In the further course of the battle, the knight's cavalry no longer participated. However, from Dlugosz's account, it can be concluded that the battle itself did not end there. Most of the Order's soldiers who fled the battlefield "sought protection in the Prussian wagon train at the camp." A serious attempt was made to organize resistance there, which follows from the words of the chronicler "they were killed" (i.e., they met the enemy with weapons in their hands)44 . The Polish historian S. Inglot successfully explained the scantness of chroniclers ' information about the battle's epilogue . The infantry, consisting of people of "vile rank"46 , who did not know the rules of chivalry and sought only one thing - to destroy the enemy, moved to storm the camp. If the knights who pursued the enemy knights, on the orders of Jagiela, "avoided slaughter" and, without using weapons, brought the prisoners "unharmed, without violence or mutilation" 47, then the picture was different in the camp. "Everyone in it died by the sword." "At this place," the source says, "more corpses were seen than [those killed] in the entire battle." 48 Thus, the Order's troops, broken in a mounted battle, were destroyed by armed Polish, Lithuanian, Belarusian, Ukrainian and Russian peasants. In the camp, the victors found wagons with chains, which the crusaders expected to chain the prisoners .49
The Order's army practically ceased to exist: most of it was destroyed, and a significant number of soldiers were captured. The winners got the baggage train, artillery, and battle banners of the Crusaders (51 captured banners were delivered to Krakow, the rest were sent to Vilnius).50 . In the battle, not only almost all the main ranks of the Order were killed or captured, but also the governors of the districts - komtur (except for one who did not participate in the battle). The defeat was devastating. The Order was never able to recover from the blow, despite the fact that the politicians of Poland and the Grand Duchy of Lithuania failed to fully take advantage of the fruits of the victory. In subsequent clashes with its neighbors until 1525, the year of the Order's liquidation, it fought only to maintain its position. The threat of aggression from the German feudal lords against the Poles, Lithuanians, and Eastern Slavs was eliminated for a long time.
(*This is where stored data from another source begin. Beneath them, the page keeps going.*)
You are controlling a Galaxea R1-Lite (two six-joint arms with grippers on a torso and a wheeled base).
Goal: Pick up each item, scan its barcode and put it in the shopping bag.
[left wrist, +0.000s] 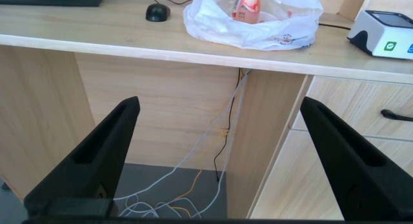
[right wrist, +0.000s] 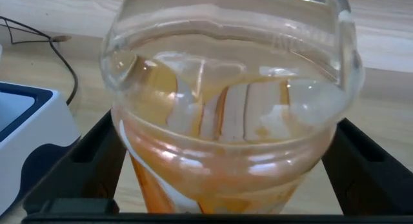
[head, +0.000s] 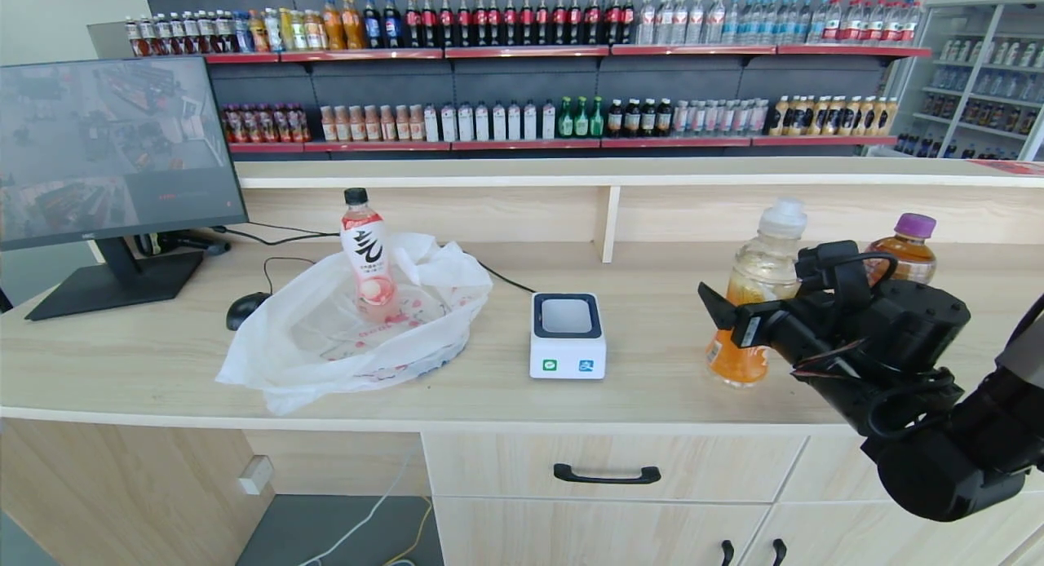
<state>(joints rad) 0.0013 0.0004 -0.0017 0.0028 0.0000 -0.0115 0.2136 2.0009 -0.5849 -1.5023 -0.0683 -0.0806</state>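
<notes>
An orange juice bottle (head: 757,293) with a white cap stands on the counter's right side. My right gripper (head: 754,309) is open around its lower body, one finger on each side; in the right wrist view the bottle (right wrist: 226,121) sits between the fingers of the right gripper (right wrist: 226,169). A white shopping bag (head: 326,338) lies open on the left with a pink bottle (head: 367,256) upright inside. The white barcode scanner (head: 568,335) sits between the bag and the juice bottle. My left gripper (left wrist: 219,121) hangs open below the counter edge, holding nothing.
A purple-capped tea bottle (head: 909,252) stands behind my right gripper. A monitor (head: 106,150) and a mouse (head: 245,309) occupy the far left. A raised wooden ledge (head: 603,183) runs along the back. Cables (left wrist: 219,140) hang under the counter.
</notes>
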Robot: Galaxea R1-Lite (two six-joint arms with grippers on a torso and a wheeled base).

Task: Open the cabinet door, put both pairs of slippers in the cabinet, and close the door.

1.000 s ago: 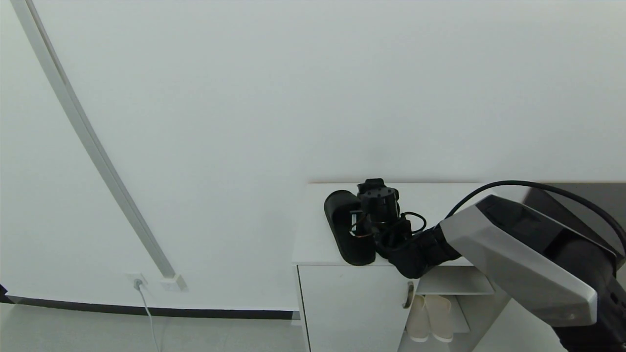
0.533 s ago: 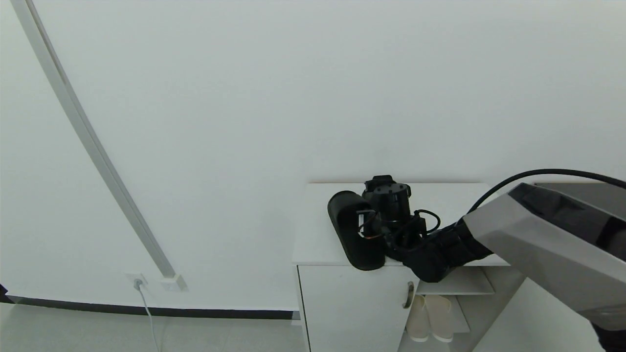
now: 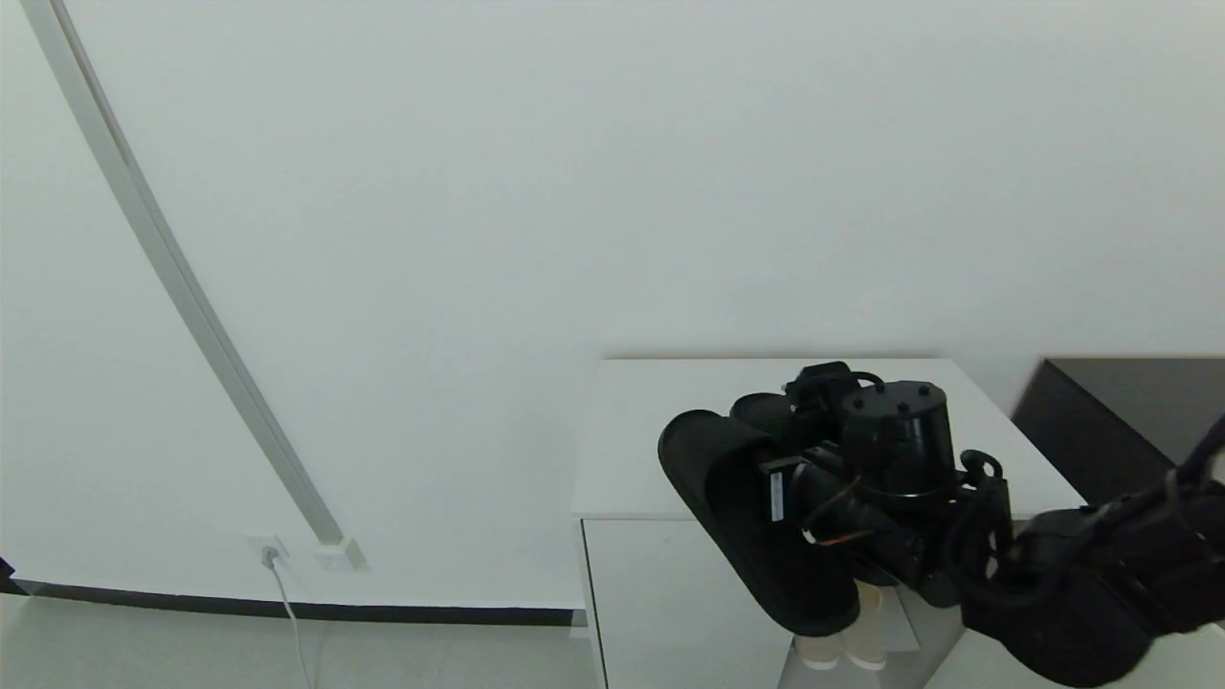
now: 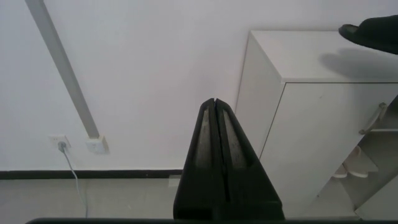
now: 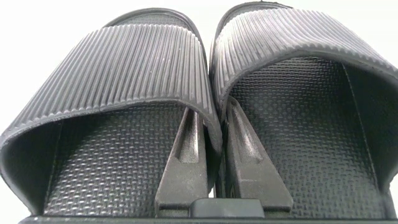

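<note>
Right gripper (image 5: 214, 134) pinching the adjoining inner walls of the black slippers (image 3: 756, 517), pair held tilted in front of the cabinet (image 3: 670, 593) top edge | white slippers (image 3: 844, 653) on a lower shelf inside | left gripper (image 4: 214, 149) pressed together, beside the cabinet

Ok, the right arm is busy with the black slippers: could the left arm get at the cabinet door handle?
Probably yes: the left end effector, shut, faces the cabinet, and nothing stands between it and the handle.
</note>
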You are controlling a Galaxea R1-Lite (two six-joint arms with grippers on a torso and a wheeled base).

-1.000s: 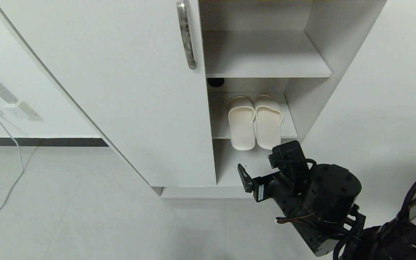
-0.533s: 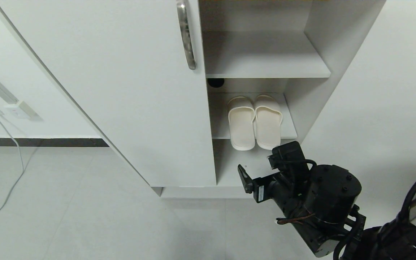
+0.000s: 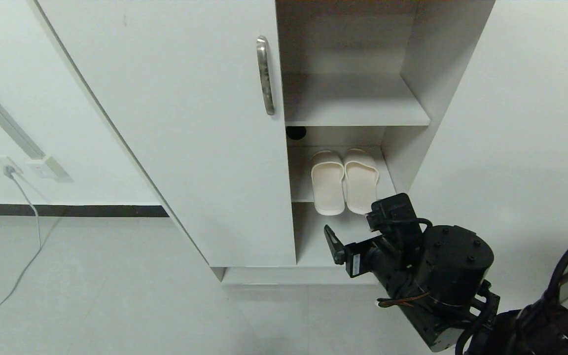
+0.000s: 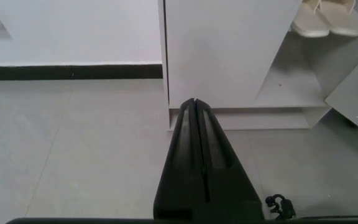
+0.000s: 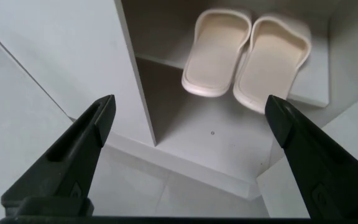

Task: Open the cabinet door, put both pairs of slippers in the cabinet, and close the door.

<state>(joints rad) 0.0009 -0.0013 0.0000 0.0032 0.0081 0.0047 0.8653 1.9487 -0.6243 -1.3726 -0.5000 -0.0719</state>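
The white cabinet stands open, its door swung out to the left, with a metal bar handle upright near its free edge. One cream pair of slippers lies side by side on the middle shelf, toes inward and heels overhanging the front edge.

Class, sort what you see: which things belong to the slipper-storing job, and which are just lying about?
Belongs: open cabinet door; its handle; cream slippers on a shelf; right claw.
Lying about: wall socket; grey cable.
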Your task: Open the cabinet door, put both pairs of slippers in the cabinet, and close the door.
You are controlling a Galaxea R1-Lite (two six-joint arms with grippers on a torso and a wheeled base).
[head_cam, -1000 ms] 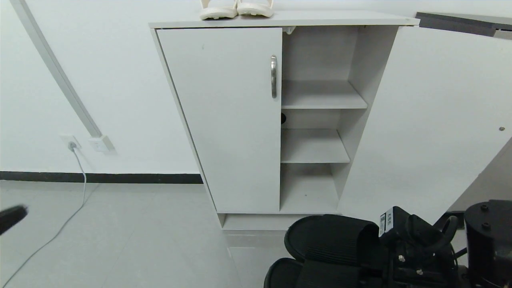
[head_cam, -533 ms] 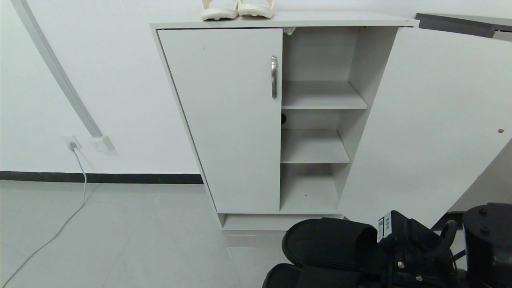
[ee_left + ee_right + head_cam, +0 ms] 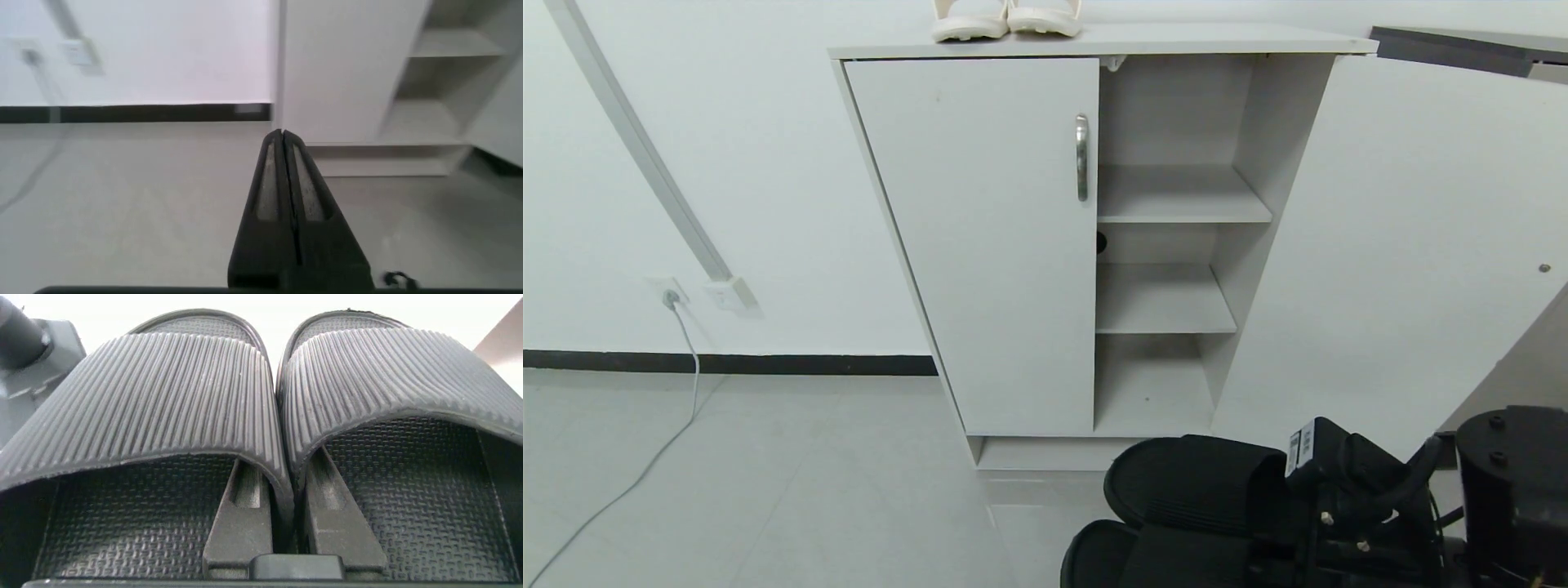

In the historical tradition of these peoples, the battle of Grunwald, which took place 575 years ago, has entered not only as a symbol of courage and heroism in the struggle for their native land against foreign invaders, but also as evidence that when peoples unite to repel the aggressor with common forces, to defend their freedom and independence, they achieve victory.
43 For this decisive moment of the battle, see: Dlugosz J. Uk. op., pp. 104-107; Cronica conflictus, s. 27-28. The continuation of the Posilge chronicle (SRP. T. III, S. 316) speaks about the participation of the Lithuanians in the attack on the Magister's army.
44 Dlugosz Ya. Uk. soch., p. 108. B Cronica conflictus (s. 28) it is even more definitely indicated that those who took refuge in the camp tried to create a protection around themselves from carts.
45 Inglot S. Udzial chtopow w obronie Polski. Lodz. 1946, s. 21.
46 About people of "ignoble rank", or simply peasants, as part of the Polish army, there is direct evidence of documents from the Order's archive (Biskup M. Op. cit., s. 686, 699, 703 - 704, 709).
47 Dlugosz Ya. Uk. soch., p. 109.
48 Cronica conflictus, s. 28.
49 Dlugosz Ya. Uk. soch., p. 108.
50 Ibid., p. 157; Dlugosz J. Banderia Prutenorum. Warszawa. 1958; Chronicle of Bykhovets, p. 80.